Boston Scientific Launches Drug-Eluting Stent to Treat Lesions Below the Knee

Innovative stent solution to treat patients with critical limb ischemia

 

September 27, 2012
Boston Scientific Promus Element Plus BTK Stent

September 27, 2012 — Boston Scientific has launched the Promus Element Plus BTK (Below The Knee) everolimus-eluting stent system in European countries for the treatment of certain severe peripheral artery lesions. The drug-eluting stent (DES) has CE mark approval for both monorail and over-the-wire (OTW) versions and will be available immediately.

Promus Element Plus BTK is indicated for the treatment of critical limb ischemia (CLI) or severe lower leg claudication in infrapopliteal lesions. CLI is a severe obstruction of the arteries, which markedly reduces blood flow to the extremities (in most cases feet and legs) and has progressed to the point of severe pain at rest, non-healing wounds or gangrene. CLI appears in about 500 to 1,000 new cases per million people every year in Europe. The highly debilitating disease is usually caused by obstructive atherosclerotic arterial disease and is associated with a very high morbidity and mortality risk.

In patients with CLI, restoring and maintaining maximum blood flow to the legs is critical to helping reduce the risk of limb amputation.  Standalone percutaneous transluminal angioplasty (PTA), the current standard for treatment of BTK arterial disease, is often not enough to keep blood vessels open due to complications that can reocclude the vessel. These complications are often treated with bare metal stents.  Several randomized controlled clinical trials have demonstrated that DESs have significantly better clinical outcomes than bare metal stents in CLI patients. The prognosis of CLI patients treated with bare metal stents is poor, with only 50 percent of patients remaining alive and free from major amputation one year after the diagnosis is made.

"The drug-eluting stent is an important additional tool that I use to address focal stenosis in the arteries below the knee, and ultimately reduced amputation rates in CLI and claudicant patients," said Martin Kamarád, M.D., of Podlesí Hospital in Trinec, Czech Republic. "In addition to the benefits of drug delivery, I believe the Promus Element Plus BTK Stent offers significant advantages in terms of properties in the design and higher resistance to compression and less recoil thanks to its unique platinum chromium (PtCr) alloy and stent architecture."

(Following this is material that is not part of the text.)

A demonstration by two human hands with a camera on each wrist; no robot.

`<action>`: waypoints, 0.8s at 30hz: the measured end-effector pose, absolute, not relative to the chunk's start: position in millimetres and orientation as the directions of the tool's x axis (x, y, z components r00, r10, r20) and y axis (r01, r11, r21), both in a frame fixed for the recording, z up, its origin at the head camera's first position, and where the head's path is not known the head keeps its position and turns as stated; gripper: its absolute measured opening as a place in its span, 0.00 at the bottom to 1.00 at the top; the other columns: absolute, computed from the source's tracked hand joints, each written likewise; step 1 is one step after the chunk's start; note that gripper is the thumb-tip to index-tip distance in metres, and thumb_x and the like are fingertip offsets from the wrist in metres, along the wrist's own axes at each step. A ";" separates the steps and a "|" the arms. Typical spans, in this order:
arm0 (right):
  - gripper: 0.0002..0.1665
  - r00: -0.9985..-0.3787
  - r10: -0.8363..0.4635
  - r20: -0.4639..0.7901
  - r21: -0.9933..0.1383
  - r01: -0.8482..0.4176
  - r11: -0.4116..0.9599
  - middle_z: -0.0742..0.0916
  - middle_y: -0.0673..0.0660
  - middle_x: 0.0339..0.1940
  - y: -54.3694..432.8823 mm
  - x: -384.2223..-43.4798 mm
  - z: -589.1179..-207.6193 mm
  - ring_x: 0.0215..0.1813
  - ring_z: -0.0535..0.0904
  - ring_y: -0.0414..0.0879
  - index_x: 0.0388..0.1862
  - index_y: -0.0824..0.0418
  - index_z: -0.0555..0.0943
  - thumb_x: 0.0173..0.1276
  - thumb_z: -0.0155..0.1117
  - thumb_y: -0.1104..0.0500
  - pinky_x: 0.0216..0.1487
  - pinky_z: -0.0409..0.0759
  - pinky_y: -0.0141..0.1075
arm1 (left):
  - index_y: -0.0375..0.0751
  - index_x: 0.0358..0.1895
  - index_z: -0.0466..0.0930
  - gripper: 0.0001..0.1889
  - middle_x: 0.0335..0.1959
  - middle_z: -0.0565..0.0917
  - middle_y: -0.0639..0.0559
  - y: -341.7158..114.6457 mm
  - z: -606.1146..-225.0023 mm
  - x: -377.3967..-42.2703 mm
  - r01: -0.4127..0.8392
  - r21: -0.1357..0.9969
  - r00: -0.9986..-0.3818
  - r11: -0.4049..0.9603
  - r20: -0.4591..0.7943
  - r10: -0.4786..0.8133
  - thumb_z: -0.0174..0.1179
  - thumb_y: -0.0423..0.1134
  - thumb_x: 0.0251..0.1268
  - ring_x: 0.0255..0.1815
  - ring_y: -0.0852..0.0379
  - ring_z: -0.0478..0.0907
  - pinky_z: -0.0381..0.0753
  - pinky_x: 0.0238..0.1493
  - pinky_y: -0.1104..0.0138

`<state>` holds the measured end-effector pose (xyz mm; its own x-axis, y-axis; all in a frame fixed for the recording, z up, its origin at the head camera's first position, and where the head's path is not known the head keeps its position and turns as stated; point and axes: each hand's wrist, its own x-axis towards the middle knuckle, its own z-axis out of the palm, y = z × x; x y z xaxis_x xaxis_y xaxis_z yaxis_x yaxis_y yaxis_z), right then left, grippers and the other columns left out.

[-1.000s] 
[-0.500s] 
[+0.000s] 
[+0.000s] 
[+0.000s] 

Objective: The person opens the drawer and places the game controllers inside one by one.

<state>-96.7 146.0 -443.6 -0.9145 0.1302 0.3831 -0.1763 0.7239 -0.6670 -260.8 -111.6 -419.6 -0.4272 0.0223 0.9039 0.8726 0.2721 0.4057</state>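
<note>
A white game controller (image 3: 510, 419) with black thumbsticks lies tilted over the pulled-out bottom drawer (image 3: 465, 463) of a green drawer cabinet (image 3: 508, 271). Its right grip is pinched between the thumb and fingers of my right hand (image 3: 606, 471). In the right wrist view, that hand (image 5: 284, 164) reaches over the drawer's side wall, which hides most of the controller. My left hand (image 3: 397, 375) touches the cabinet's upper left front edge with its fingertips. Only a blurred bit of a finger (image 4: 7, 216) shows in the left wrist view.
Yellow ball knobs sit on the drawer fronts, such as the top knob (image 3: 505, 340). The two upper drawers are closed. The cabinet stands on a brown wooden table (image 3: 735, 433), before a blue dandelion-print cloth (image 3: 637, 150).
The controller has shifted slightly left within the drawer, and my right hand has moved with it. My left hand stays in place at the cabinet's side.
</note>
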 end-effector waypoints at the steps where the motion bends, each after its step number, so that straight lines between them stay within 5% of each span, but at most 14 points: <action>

The everolimus drug and polymer used on the Promus Element Plus BTK stent have been studied in multiple coronary randomized clinical trials and registries such as the Promus Platinum clinical program involving more than 1,800 patients with two years follow-up. In addition, the PtCr alloy, designed specifically for stenting, enables enhanced visibility and excellent conformability together with less recoil and higher radial strength.

"Thanks to our vast experience with coronary DES, which was transferred and adapted to this specific technology to treat peripheral artery disease (PAD), we can now provide physicians an approved DES device to address PAD challenges," said Jeff Mirviss, president, Peripheral Interventions Division, Boston Scientific. "We are extremely proud to offer this purpose-built device for patients with PAD."

Promus Element Plus BTK is currently available in both OTW and monorail versions, offering physicians the flexibility to select their technical preference. It also offers an advanced low-profile delivery system designed to facilitate precise stent placement across challenging lesions.